Stable Bound States of Asymmetric Dark Matter

TL;DR

This paper investigates the formation and properties of stable bound states of asymmetric dark matter within a simple effective field theory, exploring their implications for early universe formation and detection.

Contribution

It introduces a model with a Dirac fermion dark matter and a scalar mediator, analyzing the conditions for stable bound states and their potential observability.

Findings

Stable dark matter bound states can form for certain parameters.

Large bound states ('nuggets') composed of many dark matter particles are possible.

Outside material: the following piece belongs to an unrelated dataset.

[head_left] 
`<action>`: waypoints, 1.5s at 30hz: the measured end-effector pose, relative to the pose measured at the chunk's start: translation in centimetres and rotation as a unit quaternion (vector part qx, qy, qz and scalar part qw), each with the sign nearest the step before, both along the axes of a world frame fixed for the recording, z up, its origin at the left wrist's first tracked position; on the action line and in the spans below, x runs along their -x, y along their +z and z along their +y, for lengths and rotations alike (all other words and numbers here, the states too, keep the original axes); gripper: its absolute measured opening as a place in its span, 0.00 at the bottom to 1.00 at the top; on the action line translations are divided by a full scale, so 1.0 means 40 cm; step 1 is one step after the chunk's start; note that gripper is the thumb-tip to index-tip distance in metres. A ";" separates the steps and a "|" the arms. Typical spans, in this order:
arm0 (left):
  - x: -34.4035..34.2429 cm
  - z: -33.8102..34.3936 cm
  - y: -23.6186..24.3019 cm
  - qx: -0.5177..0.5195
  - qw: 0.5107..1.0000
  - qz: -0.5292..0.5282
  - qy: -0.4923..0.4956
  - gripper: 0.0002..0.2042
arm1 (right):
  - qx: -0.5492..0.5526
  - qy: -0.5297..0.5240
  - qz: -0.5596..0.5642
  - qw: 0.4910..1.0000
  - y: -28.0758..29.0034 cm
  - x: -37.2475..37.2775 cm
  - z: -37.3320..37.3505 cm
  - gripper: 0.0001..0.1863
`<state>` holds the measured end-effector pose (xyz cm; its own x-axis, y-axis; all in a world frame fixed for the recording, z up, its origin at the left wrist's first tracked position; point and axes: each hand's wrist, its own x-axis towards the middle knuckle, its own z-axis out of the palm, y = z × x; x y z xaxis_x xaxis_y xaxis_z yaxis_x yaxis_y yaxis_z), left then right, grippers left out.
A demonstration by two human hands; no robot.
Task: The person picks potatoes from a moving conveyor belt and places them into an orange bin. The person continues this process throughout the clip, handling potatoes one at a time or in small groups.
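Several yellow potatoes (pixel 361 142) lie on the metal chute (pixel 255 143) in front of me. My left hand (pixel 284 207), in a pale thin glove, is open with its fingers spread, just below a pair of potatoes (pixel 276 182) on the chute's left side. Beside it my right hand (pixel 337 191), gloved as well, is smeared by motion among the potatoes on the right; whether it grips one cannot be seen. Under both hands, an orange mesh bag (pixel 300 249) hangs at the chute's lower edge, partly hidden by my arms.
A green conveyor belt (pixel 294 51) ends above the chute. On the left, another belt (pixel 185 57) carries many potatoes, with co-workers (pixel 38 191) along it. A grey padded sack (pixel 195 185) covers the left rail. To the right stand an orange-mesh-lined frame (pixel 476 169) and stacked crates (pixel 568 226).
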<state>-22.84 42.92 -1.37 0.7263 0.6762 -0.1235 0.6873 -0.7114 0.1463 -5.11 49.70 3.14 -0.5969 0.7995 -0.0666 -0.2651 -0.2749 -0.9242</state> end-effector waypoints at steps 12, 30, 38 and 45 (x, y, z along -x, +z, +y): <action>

Results are applicable to both asymmetric and symmetric dark matter scenarios.

Abstract

The simplest renormalizable effective field theories with asymmetric dark matter bound states contain two additional gauge singlet fields one being the dark matter and the other a mediator particle that the dark matter annihilates into. We examine the physics of one such model with a Dirac fermion as the dark matter and a real scalar mediator. For a range of parameters the Yukawa coupling of the dark matter to the mediator gives rise to stable asymmetric dark matter bound states. We derive properties of the bound states including nuggets formed from $N\gg1$ dark matter particles. We also consider the formation of bound states in the early universe and direct detection of dark matter bound states. Many of our results also hold for symmetric dark matter.